His message seems to be that if there have to be professional politicians then it is essential to give them ways of advancing that do not require them to destroy those they want to supplant; it is essential to find ways of controlling them so that they do not sacrifice other people and everything they feel they need to destroy on their way to power.
In Tough like Water, Yan gives us the seizure of power in a village by a young, ambitious man during or before the 1970s. Because there is no mechanism for the transition to a new generation or interest group, he uses cruel methods and causes damage to many people in order to get his gang in and replace the existing power holders. The interests of the citizenry and society are completely ignored, although he always claims that he is motivated only by idealism and zeal to serve others. It is a brilliant exposition of the mind of a politician, whose motivations and behaviour are similar the world over, though limited and vibramycin sale channelled of course by the system in which he or she has to operate.

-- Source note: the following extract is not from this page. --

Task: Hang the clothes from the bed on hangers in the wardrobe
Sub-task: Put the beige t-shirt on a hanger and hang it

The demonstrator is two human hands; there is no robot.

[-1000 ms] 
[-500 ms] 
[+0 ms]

Gao, the protagonist, is an unprincipled, ambitious young thug of few abilities who therefore chooses the world of politics in which to succeed. Before the age of enterprise, politics or war were the main ways in which young men might make their mark. To himself, Gao justifies his urge to power by his desire to prove himself worthy of his mistress, the pretty wife of a neighbour, with whom he can reach the heights of sexual excitement when they are contemplating or celebrating his political victories.
Gao can only rise if he oust the power holders of his village and, since there are no elections, he can only do this by coup, which involves either killing them or destroying the bases of their power, and/or by impressing the policy makers at the higher level. Maoism gives him the tool in the right to attack, humiliate and ultimately destroy those who run the village; to keep up the pretence that this is an ideological struggle he tries to eradicate traditional customs, buildings and memorials. At one point he finds that someone has been burning incense and launches a witchhunt. The local chief is more concerned about Gao’s neglect of the farmland but Gao puts politics first.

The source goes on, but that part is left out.